Сторонники «золотой» легенды о Робеспьере утверждают, что, воодушевленный идеями Руссо, молодой адвокат проникся великим состраданием к народным бедствиям, особенно к бедствиям крестьян, влачивших бремя феодальных повинностей и непомерных налогов. Но Робеспьеру, городскому жителю, негде было сталкиваться с крестьянами; он имел дело с народом в лице ремесленников, в основном зажиточных, тех, кто отстаивал свои права в суде. В деле ремесленника Детефа, обвиненного Броньяром, монахом доминиканского монастыря, в краже, Робеспьер взялся защищать Детефа. Тем временем настоятель, обнаружив, что монастырскую кассу обчистил сам Броньяр, потихоньку отправил нечистого на руку монаха в тюрьму, а суд вынес постановление прекратить преследование Детефа. Но Робеспьер потребовал от аббата и виновника хищения возмещения убытков, а пока суд тянул дело, издал свою защитительную речь, в которой не только осудил «преследователей» Детефа, чьи пороки опозорили звание служителей церкви, но и выступил против «привилегии безнаказанности» в целом, за равенство перед законом. После этого выступления он получил прозвание «защитник угнетенных».

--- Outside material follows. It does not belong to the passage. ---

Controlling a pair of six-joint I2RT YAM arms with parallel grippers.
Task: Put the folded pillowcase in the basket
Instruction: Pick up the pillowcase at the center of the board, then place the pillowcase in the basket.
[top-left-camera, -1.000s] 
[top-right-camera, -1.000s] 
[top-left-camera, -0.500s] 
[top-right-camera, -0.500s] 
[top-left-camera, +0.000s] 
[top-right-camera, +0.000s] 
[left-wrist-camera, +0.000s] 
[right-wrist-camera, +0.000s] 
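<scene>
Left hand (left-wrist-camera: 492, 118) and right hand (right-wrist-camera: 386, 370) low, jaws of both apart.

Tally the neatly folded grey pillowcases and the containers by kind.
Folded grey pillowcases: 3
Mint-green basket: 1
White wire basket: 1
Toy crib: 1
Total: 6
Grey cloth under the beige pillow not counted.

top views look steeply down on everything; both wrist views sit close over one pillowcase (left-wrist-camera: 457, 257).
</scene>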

В деле Детефа Робеспьер столкнулся со своим бывшим покровителем Либорелем, представлявшим интересы монастыря, и блистательно разбил все его аргументы. В результате стороны пришли к соглашению: Детеф забрал обвинение, а монастырь выплатил ему шесть тысяч ливров, тысяча сто из которых отошла его адвокату. Текст речи Робеспьера в защиту «угнетенной невинности» разошелся на ура — в отличие от речи Либореля, успеха не имевшей. Однако раскол налицо: Робеспьер решительно порывал со «старой», консервативной верхушкой аррасских адвокатов, зарабатывая репутацию адвоката «угнетенной невинности». Шаг к опасной славе возмутителя спокойствия был сделан. И к краху успешно складывавшейся карьеры. Что побуждало его сойти с накатанной колеи? Честолюбие, подталкивающее к поступкам, на которые не способен никто вокруг? Острое ощущение момента? Следование заветам учителя? Провидческое озарение, как у Казотта{5}? Или нежелание понять, что говорить о справедливости в академии — это одно, а критиковать несправедливость в суде — совсем иное, и коллеги этого очевидно не простят? Собственно, они и не простили — перестали приглашать Максимилиана на собрания местной юридической элиты.
Робеспьер брался за разные дела (например, дело графа Мода, в котором защищал эксклюзивное право графа охотиться в лесу Бюиссьер; дело барышника Дюбуа, вмешавшегося в драку, а потом потребовавшего возмещения ущерба за побой...), но привлекали его прежде всего дела, позволявшие поднять глобальные вопросы несправедливого устройства общества. Так, защищая вдову Мерсер, которую за неуплату долгов кредиторы заточили в темницу (где ту содержали в приличном помещении и дозволяли принимать гостей), он обрушился на лишение свободы как на «наказание, недостойное просвещенного XVIII столетия». А защищая супругов Паж, обвиненных в ростовщичестве, он, уверенный, что свидетели дали ложные показания, заявил, что «лучше пощадить два десятка виновных, нежели наказать одного невиновного». (Увы, через несколько лет его взгляд на наказания изменится...) Предостерегая суд от ошибок, он напомнил, сколько невиновных из-за этих ошибок попали на каторгу, сколько было «эшафотов, дымящихся невинной кровью», сколько несчастных окропили своей кровью «подводные камни нашей уголовной юстиции»! И далее, в духе времени, он потребовал внести изменения в уголовное законодательство, иначе говоря, провести судебную реформу. Робеспьер не только выступал в суде, свои выступления, именуемые судебными мемуарами, он распространял в печатном виде, причем не после окончания процесса, как было принято, а еще до его начала. Почему он так поступал, понимая, что этим лишь наживает себе врагов? Желание превратить локальный судебный процесс в громкое дело, которое прославит выступившего наперекор судьям адвоката?